Mine is similar to Monkey man's story. Mine started with my father having open heart surgery a 5 way bypass. I spent a week there with him at the hospital and when it was time to bring him home I did, and at that time he was walking fine , so when I pulled up in front of his house it was 9:00 pm and we were tired and he asked "if I wanted to come in and explain what the doctor said" to my mother who was sitting in her chair by the front window. I looked at the house and my mother who was sitting near the front window and said no Dad..... I will go home and be back first thing in the morning well that was 9:00 pm and at 11:00 pm there was a pounding on my door and a screaming going on, I got up and it was my mother in law telling me my parents house was on fire.... When I got there i found my dad sitting in th back of the ambulance, I looked around really fast and couldn't spot my mother anywhere, the guys on the fire dept caught me and told me she didn't make it......My dad lost everything ......... except his life..... I to this day I still regret not going in and spending that last few minutes of our lives together. I miss her so. RIP Mom
There are some regrets we live with that can never be erased and I can see why that is yours. I'm sorry you lost your mom so tragically QS,
I have similar regrets. I still hate sleep to this day. Everything bad that is going to happen is going to wait till im sleeping.

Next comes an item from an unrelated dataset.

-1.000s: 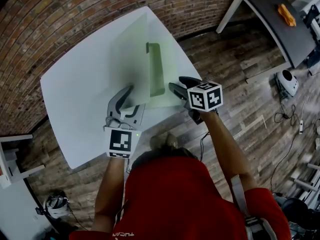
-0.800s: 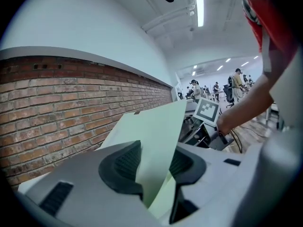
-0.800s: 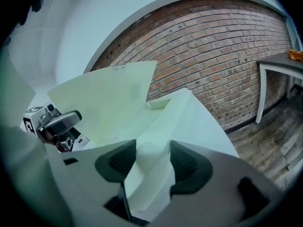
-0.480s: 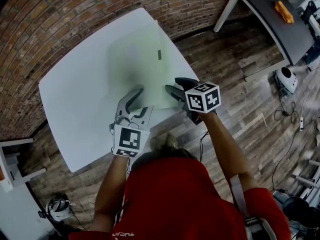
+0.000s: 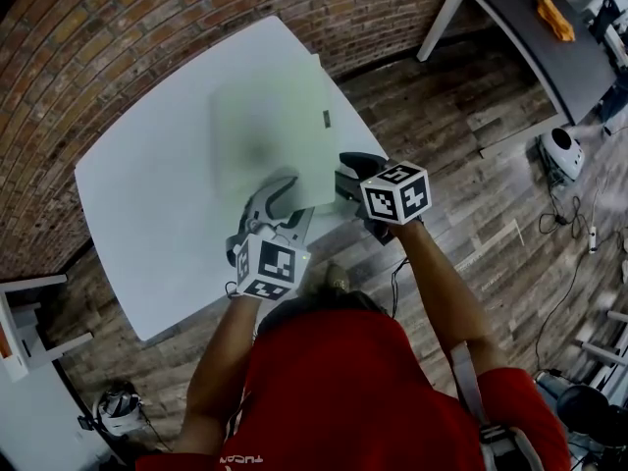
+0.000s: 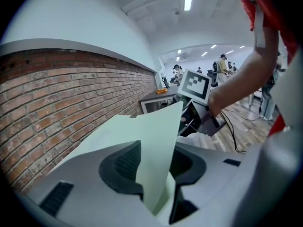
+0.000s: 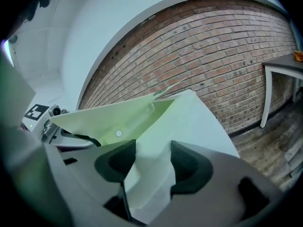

I suppose another, also with no remedy, was when my best friend, Ted, died. I knew the basics of CPR but had never thought to ask Drs or anyone who would know how his conditions would alter the way you would preform CPR on him. He had COPD so wasnt sure if would have to give lighter breaths to avoid tearing the lungs, he had ostioperosis (sp?) so was concerned if normal compressions would drive ribs into the heart and lungs after breaking them, and he was obese so conversly wasnt sure if might have to use more force. Since we were in the ER parkinglot when he colapsed and stoped breathing and flatlined and I was uncertain about these things I decided to wait for the pros as a messenger had already gone to let them know we needed help and I also had called 911 and we were within less than 100 yards of the ER doors and under the life flight pad. It took them over 30 minutes to respond (given the situation I didnt trust my perception of time untill witnesses confirmed it for me later) and they managed after an hour or so of working on him to get his heart beating again on its own but he never regained consiousness and died officialy that night.
The worst decision that I ever made was not a conscious one, but rather falling into a pattern of anger and lethargy that let events happen rather than shaping them. For many years, I carried a big chip on my shoulder that made me believe that the end would always justify the means. I developed a true belief in situational ethics and played the cards I was delt with vicious ferocity. I was pursued by ghosts. I have corrected that by trying to become a "good" man. I spent years studying what I believe constitutes a "good" man and I have developed a set of morals and ethics that I will not allow myself to violate. I no longer react; I have learned to respond. The ghosts no longer chase me; they now advise me.
I really try not to think about it, my parents taught me that everything works out, there are reasons we make the decisions we do and shouldn't dwell on them. I've followed that thought for the better part of my almost 40 years and it seems to work out for me. I'm trying to teach my wife the same thing, she is always looking back and wondering if she made the right decision. Of course she's looking at me when she says it
Interesting term, I think a lot of people have that same mindset. It is easy to turn in $100 that you have found, but what if it was $100,000, or $1,000,000...........the choice becomes that much more difficult for many.